Here is a template (pseudo-code) for plotting age distributions by period and cause.

library(dplyr)
library(ggplot2)

vr_long %>%
  mutate(period = if_else(time < t0, "pre", "post")) %>%
  group_by(period, age, cause) %>%
  summarise(y = sum(y, na.rm = TRUE), .groups = "drop") %>%
  group_by(period, cause) %>%
  mutate(frac = y / sum(y)) %>%
  ggplot(aes(x = age, y = frac, group = period)) +
  geom_line() +
  facet_wrap(~ cause) +
  labs(y = "Share of recorded deaths")

The key pattern to look for is a post-conflict shift of non-trauma deaths towards younger ages.

Inspecting inferred completeness by age

After fitting, you can extract the inferred completeness surface and aggregate it by age.

fit <- vrcm(
  mortality = vrc_mortality(~ 1),
  reporting = vrc_reporting(~ 1),
  data = vr_long,
  t0 = t0,
  chains = 4,
  iter = 1000
)

rho <- posterior_reporting(fit)

# Summarise completeness by age and period
rho %>%
  mutate(period = if_else(time < t0, "pre", "post")) %>%
  group_by(period, cause, age) %>%
  summarise(rho_mean = mean(rho_mean), .groups = "drop")

If the model is behaving as intended, you should see a larger post-conflict drop in inferred completeness for older ages in the non-trauma cause group.

Limitations and extensions

Age structure is informative, but it is not magic.

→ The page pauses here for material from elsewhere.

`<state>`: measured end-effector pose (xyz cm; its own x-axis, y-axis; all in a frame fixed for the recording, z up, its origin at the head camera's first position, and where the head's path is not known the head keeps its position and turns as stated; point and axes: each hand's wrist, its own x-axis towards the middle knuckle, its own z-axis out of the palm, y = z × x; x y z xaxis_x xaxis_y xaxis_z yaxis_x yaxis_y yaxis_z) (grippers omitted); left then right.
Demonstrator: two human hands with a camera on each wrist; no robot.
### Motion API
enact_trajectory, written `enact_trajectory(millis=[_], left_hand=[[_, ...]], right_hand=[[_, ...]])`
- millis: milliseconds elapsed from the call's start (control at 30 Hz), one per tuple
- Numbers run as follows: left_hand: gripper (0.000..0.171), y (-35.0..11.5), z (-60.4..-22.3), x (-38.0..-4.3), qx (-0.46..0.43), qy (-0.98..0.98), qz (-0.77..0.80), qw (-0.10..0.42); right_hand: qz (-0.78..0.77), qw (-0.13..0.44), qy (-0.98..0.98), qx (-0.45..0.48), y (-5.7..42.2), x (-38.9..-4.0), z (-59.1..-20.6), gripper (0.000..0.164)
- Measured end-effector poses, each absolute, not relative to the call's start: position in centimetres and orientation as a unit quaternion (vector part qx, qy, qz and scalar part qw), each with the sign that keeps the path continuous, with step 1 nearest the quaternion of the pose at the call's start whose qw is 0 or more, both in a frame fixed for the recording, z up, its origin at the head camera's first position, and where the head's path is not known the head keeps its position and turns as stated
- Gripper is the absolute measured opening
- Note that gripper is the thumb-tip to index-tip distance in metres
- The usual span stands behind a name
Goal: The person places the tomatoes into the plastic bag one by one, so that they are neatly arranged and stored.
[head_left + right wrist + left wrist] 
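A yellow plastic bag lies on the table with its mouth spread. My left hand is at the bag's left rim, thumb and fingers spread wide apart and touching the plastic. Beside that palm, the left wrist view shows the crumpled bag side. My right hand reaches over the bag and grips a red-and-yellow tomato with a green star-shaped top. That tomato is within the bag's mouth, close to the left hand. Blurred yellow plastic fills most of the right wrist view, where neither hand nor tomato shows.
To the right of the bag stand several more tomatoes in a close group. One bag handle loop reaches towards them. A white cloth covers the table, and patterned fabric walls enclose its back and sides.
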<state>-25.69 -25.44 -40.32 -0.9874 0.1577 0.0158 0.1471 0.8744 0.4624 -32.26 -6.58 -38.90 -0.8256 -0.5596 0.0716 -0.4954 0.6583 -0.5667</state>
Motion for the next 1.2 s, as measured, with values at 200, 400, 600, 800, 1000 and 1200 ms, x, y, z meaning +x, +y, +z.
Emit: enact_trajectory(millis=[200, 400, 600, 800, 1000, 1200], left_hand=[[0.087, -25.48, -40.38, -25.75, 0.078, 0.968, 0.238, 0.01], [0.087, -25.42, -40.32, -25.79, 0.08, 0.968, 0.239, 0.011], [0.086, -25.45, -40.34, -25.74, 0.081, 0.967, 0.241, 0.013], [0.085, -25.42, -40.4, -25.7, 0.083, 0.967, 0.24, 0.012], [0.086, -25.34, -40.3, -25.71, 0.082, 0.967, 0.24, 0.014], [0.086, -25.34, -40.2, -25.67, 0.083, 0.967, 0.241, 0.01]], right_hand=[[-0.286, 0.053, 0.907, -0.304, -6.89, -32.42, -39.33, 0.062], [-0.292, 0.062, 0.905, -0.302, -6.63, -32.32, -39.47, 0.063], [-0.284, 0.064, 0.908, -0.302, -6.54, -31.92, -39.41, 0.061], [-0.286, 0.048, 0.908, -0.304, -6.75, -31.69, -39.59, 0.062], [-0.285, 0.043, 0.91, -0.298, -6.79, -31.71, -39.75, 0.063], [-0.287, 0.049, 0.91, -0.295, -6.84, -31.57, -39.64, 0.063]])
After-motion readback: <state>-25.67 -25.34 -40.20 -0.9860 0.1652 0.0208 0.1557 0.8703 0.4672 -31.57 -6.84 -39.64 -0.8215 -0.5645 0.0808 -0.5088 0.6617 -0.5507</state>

  • If conflict truly changes the age distribution of non-trauma deaths (for example because older adults leave the region, or because access to care changes differentially by age), you need population and covariates to reflect that.
  • If there is systematic misclassification (for example non-trauma deaths being coded as trauma, or as ill-defined), a misclassification extension may be needed.

The current base model is designed as a starting point that you can stress test and extend.